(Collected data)
········
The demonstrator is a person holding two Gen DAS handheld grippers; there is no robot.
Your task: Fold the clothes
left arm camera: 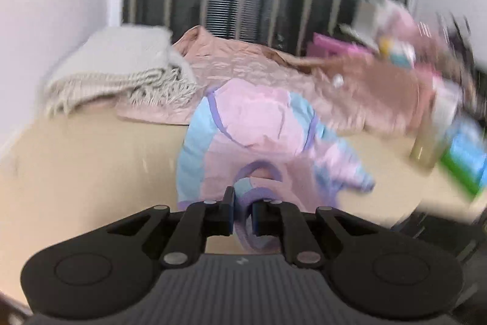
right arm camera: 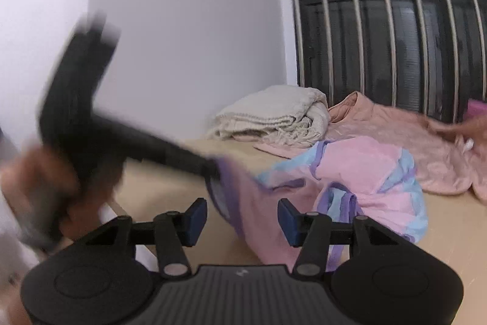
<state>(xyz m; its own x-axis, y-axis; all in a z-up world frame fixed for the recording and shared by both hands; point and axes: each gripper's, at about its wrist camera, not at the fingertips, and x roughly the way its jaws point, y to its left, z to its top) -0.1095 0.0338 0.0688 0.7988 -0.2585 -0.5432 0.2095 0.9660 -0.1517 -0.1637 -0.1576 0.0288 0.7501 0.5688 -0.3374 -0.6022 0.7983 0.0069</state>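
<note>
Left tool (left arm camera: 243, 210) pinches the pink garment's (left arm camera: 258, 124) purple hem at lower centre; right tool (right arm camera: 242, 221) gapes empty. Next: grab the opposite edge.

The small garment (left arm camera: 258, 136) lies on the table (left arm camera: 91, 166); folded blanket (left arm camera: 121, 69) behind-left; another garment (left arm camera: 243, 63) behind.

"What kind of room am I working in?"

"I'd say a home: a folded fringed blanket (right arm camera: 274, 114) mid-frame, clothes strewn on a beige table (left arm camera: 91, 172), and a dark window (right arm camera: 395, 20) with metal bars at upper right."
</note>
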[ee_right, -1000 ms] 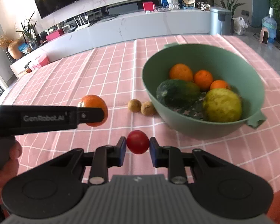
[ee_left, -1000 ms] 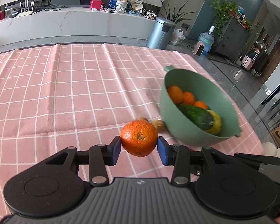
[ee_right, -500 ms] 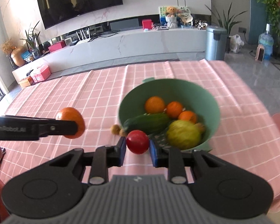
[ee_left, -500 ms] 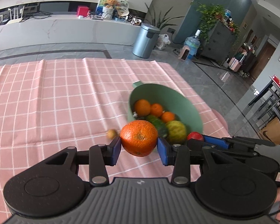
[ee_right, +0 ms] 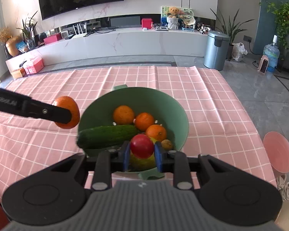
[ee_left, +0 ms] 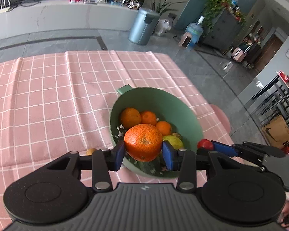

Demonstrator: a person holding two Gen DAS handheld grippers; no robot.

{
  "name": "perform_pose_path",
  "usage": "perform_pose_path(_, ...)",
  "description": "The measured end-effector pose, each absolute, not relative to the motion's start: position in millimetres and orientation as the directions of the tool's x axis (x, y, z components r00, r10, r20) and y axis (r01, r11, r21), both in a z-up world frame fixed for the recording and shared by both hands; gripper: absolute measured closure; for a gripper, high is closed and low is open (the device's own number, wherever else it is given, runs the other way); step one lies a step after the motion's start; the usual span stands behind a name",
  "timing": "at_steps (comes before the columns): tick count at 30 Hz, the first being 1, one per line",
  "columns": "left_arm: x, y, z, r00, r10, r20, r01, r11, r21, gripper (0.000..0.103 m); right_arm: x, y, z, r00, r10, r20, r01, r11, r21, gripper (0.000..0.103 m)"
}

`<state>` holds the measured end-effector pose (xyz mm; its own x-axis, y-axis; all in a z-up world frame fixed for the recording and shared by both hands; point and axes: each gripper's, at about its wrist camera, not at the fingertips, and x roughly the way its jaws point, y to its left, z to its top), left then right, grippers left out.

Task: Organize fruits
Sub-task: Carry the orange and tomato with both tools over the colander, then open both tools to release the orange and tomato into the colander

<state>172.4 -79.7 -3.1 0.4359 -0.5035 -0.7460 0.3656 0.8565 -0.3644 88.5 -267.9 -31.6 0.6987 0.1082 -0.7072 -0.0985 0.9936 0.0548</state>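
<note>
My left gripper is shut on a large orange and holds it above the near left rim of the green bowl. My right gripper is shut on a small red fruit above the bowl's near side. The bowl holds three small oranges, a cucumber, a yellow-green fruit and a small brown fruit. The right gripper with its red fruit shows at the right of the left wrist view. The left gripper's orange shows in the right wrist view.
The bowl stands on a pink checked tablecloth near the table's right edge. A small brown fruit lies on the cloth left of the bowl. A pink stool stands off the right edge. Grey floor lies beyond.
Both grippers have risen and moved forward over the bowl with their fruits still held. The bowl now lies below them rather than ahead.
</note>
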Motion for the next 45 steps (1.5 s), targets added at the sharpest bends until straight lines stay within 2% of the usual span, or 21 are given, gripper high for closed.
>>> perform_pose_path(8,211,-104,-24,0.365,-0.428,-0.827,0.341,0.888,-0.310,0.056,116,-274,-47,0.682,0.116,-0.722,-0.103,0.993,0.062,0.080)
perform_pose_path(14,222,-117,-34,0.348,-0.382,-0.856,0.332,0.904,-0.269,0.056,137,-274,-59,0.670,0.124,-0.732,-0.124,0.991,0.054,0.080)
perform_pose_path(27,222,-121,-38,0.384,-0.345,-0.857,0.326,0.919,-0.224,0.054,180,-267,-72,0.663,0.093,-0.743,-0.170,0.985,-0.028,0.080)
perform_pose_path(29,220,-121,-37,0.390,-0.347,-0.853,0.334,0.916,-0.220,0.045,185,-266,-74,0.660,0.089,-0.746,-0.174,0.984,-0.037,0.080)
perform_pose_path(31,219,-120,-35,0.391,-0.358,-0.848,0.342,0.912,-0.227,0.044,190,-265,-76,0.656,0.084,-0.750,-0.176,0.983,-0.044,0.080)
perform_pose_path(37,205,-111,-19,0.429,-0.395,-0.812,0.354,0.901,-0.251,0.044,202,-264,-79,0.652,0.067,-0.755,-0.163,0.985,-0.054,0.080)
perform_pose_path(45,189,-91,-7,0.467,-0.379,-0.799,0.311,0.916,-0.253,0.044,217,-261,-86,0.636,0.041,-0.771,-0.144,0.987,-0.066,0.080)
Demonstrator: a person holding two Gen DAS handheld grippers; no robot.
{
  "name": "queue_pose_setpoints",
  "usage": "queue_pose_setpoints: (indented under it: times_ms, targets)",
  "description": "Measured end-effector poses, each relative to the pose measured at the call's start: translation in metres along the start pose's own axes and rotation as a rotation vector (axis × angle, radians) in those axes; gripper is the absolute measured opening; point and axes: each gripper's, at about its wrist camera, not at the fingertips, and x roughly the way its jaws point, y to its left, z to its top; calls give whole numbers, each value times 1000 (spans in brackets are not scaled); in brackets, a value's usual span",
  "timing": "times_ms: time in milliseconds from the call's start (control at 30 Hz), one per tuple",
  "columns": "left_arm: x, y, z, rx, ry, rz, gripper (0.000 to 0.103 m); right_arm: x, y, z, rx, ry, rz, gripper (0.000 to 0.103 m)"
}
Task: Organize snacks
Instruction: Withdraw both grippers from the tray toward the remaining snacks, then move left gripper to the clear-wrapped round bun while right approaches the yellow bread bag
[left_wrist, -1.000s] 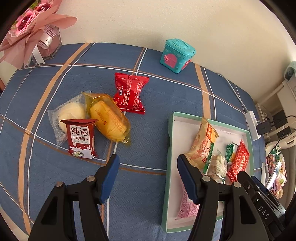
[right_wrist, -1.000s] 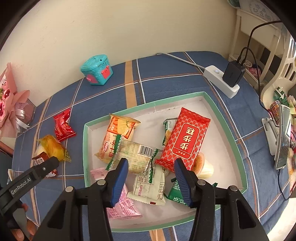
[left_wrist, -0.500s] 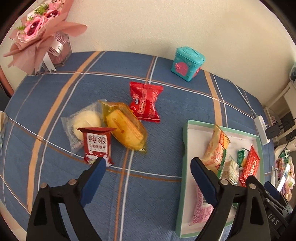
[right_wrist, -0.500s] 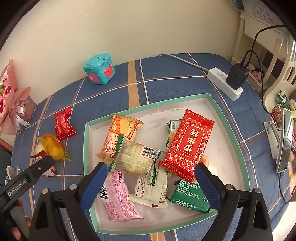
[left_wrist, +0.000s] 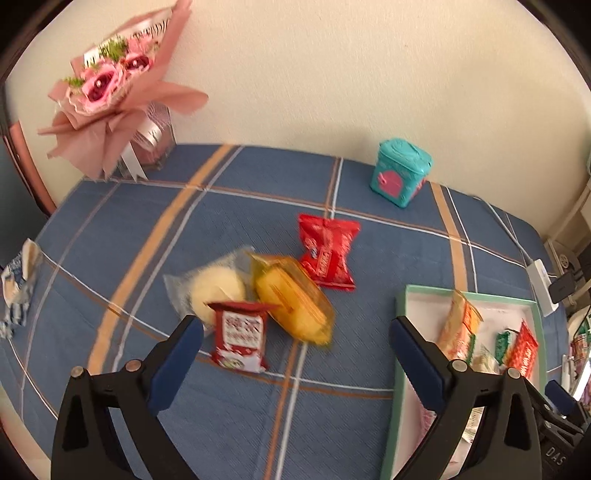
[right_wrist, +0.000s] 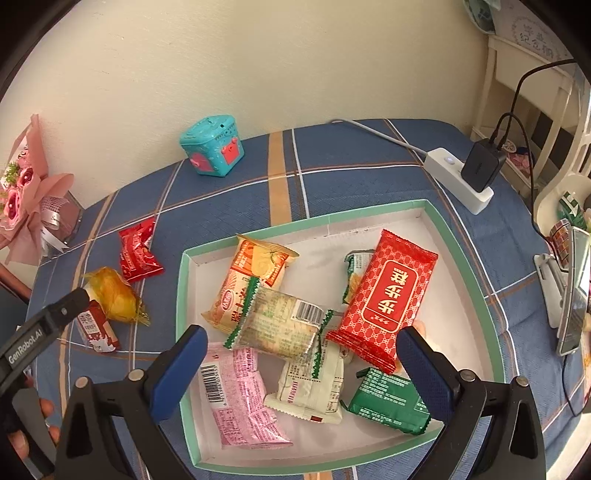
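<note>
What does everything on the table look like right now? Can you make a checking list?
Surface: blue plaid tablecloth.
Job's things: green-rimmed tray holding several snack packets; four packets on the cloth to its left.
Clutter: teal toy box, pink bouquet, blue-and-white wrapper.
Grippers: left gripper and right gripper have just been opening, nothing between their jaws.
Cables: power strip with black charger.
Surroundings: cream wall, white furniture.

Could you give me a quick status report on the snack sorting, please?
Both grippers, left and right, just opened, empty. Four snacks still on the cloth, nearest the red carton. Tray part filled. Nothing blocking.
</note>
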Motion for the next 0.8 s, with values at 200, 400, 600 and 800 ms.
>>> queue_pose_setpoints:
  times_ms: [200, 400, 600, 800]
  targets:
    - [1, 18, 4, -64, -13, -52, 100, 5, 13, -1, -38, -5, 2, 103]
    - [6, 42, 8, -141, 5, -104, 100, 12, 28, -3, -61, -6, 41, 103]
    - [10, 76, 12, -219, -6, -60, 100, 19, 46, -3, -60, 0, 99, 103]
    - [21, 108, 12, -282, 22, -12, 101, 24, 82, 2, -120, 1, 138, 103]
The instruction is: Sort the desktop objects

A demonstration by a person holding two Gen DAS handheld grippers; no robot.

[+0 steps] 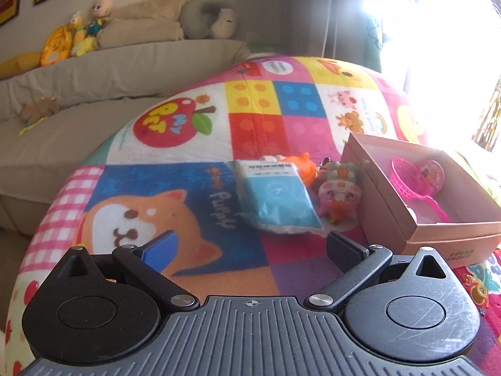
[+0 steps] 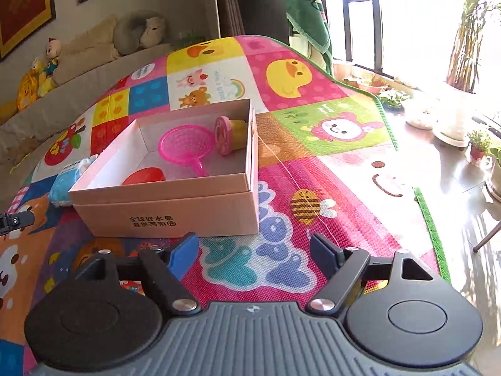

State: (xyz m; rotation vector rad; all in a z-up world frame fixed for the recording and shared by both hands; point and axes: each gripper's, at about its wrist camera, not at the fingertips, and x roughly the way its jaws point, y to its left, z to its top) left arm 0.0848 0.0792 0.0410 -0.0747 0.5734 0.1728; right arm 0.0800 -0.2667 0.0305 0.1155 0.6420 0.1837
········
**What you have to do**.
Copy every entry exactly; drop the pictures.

**Exercise answer**.
The demonstrator is a person holding two Gen DAS handheld grippers; there is no robot.
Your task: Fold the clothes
left arm camera: 
right arm camera: 
<state>(xyz m; its own x-axis, y-axis; all in a z-up world frame fixed for the recording and shared by both hands; point and axes: each gripper's, at about its wrist camera, not at the fingertips, and x roughly the way its jaws point, y to its left, z to its top) -0.1095 0.0338 0.0688 0.7988 -0.2585 -0.5432 0.2095 0.9660 -0.1517 -0.1637 -0.1576 0.0288 0.7501 0.5688 -0.3374 -0.6022 0.7983 0.0069</state>
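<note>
Left tool (left arm camera: 243, 210) pinches the pink garment's (left arm camera: 258, 124) purple hem at lower centre; right tool (right arm camera: 242, 221) gapes empty. Next: grab the opposite edge.

The small garment (left arm camera: 258, 136) lies on the table (left arm camera: 91, 166); folded blanket (left arm camera: 121, 69) behind-left; another garment (left arm camera: 243, 63) behind.

"What kind of room am I working in?"

"I'd say a home: a folded fringed blanket (right arm camera: 274, 114) mid-frame, clothes strewn on a beige table (left arm camera: 91, 172), and a dark window (right arm camera: 395, 20) with metal bars at upper right."
</note>
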[ee_right, -1000 ms] 
[ee_left, -1000 ms] 
[ee_right, -500 ms] 
[ee_left, -500 ms] 
[ee_right, +0 ms] 
[ee_left, +0 ms] 

Demonstrator: a person holding two Gen DAS handheld grippers; no robot.

{
  "name": "perform_pose_path",
  "usage": "perform_pose_path(_, ...)",
  "description": "The measured end-effector pose, each absolute, not relative to the motion's start: position in millimetres and orientation as the directions of the tool's x axis (x, y, z components r00, r10, r20) and y axis (r01, r11, r21), both in a z-up world frame fixed for the recording and shared by both hands; gripper: absolute measured closure; for a gripper, high is closed and low is open (the device's own number, wherever else it is given, runs the other way); step one lies a step after the motion's start; the usual span stands behind a name",
  "timing": "at_steps (comes before the columns): tick count at 30 Hz, the first being 1, one per line",
  "columns": "left_arm: x, y, z, r00, r10, r20, r01, r11, r21, gripper (0.000..0.103 m); right_arm: x, y, z, r00, r10, r20, r01, r11, r21, gripper (0.000..0.103 m)"
}

`<state>` holds the measured end-effector pose (xyz mm; its own x-axis, y-axis; all in a z-up world frame fixed for the recording and shared by both hands; point and axes: each gripper's, at about its wrist camera, not at the fingertips, and x roughly the way its jaws point, y to its left, z to its top), left then right, grippers left out.

Task: Organize fruits
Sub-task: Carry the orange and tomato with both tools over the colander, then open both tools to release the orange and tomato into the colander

<state>172.4 -79.7 -3.1 0.4359 -0.5035 -0.7460 0.3656 0.8565 -0.3644 88.5 -267.9 -31.6 0.6987 0.1082 -0.7072 -0.0985 0.9936 0.0548</state>
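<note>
My left gripper is shut on a large orange and holds it above the near left rim of the green bowl. My right gripper is shut on a small red fruit above the bowl's near side. The bowl holds three small oranges, a cucumber, a yellow-green fruit and a small brown fruit. The right gripper with its red fruit shows at the right of the left wrist view. The left gripper's orange shows in the right wrist view.
The bowl stands on a pink checked tablecloth near the table's right edge. A small brown fruit lies on the cloth left of the bowl. A pink stool stands off the right edge. Grey floor lies beyond.
Both grippers have risen and moved forward over the bowl with their fruits still held. The bowl now lies below them rather than ahead.
</note>
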Motion for the next 45 steps (1.5 s), targets added at the sharpest bends until straight lines stay within 2% of the usual span, or 21 are given, gripper high for closed.
>>> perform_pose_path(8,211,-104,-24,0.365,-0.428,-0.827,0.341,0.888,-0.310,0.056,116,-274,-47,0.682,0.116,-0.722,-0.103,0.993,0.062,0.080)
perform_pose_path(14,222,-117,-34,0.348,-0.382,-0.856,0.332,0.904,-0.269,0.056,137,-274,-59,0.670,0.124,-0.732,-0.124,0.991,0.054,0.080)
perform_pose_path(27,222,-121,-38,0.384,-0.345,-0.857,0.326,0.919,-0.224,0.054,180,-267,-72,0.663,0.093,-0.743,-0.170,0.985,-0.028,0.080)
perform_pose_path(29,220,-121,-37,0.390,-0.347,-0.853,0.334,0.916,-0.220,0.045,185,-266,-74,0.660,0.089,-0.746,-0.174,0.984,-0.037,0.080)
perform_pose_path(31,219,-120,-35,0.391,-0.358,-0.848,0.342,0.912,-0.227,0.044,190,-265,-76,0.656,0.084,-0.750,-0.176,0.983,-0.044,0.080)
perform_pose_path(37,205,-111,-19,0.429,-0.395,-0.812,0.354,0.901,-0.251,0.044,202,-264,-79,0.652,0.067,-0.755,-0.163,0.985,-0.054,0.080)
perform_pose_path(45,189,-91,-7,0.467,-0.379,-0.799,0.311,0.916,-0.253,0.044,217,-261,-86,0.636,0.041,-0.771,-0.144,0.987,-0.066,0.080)
Demonstrator: a person holding two Gen DAS handheld grippers; no robot.
{
  "name": "queue_pose_setpoints",
  "usage": "queue_pose_setpoints: (indented under it: times_ms, targets)",
  "description": "Measured end-effector poses, each relative to the pose measured at the call's start: translation in metres along the start pose's own axes and rotation as a rotation vector (axis × angle, radians) in those axes; gripper is the absolute measured opening; point and axes: each gripper's, at about its wrist camera, not at the fingertips, and x roughly the way its jaws point, y to its left, z to its top; calls give whole numbers, each value times 1000 (spans in brackets are not scaled); in brackets, a value's usual span",
  "timing": "times_ms: time in milliseconds from the call's start (control at 30 Hz), one per tuple",
  "columns": "left_arm: x, y, z, rx, ry, rz, gripper (0.000 to 0.103 m); right_arm: x, y, z, rx, ry, rz, gripper (0.000 to 0.103 m)"
}
Task: Organize snacks
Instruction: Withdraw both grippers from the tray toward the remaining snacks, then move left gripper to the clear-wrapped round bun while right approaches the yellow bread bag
[left_wrist, -1.000s] 
[right_wrist, -1.000s] 
[left_wrist, -0.500s] 
[right_wrist, -0.500s] 
[left_wrist, +0.000s] 
[right_wrist, +0.000s] 
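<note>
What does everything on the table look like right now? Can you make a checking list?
Surface: blue plaid tablecloth.
Job's things: green-rimmed tray holding several snack packets; four packets on the cloth to its left.
Clutter: teal toy box, pink bouquet, blue-and-white wrapper.
Grippers: left gripper and right gripper have just been opening, nothing between their jaws.
Cables: power strip with black charger.
Surroundings: cream wall, white furniture.

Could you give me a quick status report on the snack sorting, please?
Both grippers, left and right, just opened, empty. Four snacks still on the cloth, nearest the red carton. Tray part filled. Nothing blocking.
</note>
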Motion for the next 0.8 s, with values at 200, 400, 600 and 800 ms.
>>> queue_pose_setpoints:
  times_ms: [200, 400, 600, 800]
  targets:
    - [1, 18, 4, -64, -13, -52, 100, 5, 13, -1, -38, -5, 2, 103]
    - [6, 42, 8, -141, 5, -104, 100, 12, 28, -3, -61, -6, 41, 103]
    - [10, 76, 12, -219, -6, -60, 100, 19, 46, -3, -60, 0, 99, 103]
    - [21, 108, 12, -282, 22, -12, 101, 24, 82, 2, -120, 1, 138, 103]
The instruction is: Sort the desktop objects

A demonstration by a person holding two Gen DAS handheld grippers; no robot.

[+0 steps] 
[+0 steps] 

State: (xyz m; rotation vector rad; all in a z-up world frame fixed for the recording and shared by both hands; point and axes: each gripper's, at about its wrist camera, not at the fingertips, and x roughly the way its jaws point, y to its left, z to its top) left arm 0.0848 0.0792 0.0410 -0.0747 0.5734 0.1728; right arm 0.0800 -0.2667 0.0305 0.1155 0.6420 0.1837

Work on this exercise is finished, so nothing remains.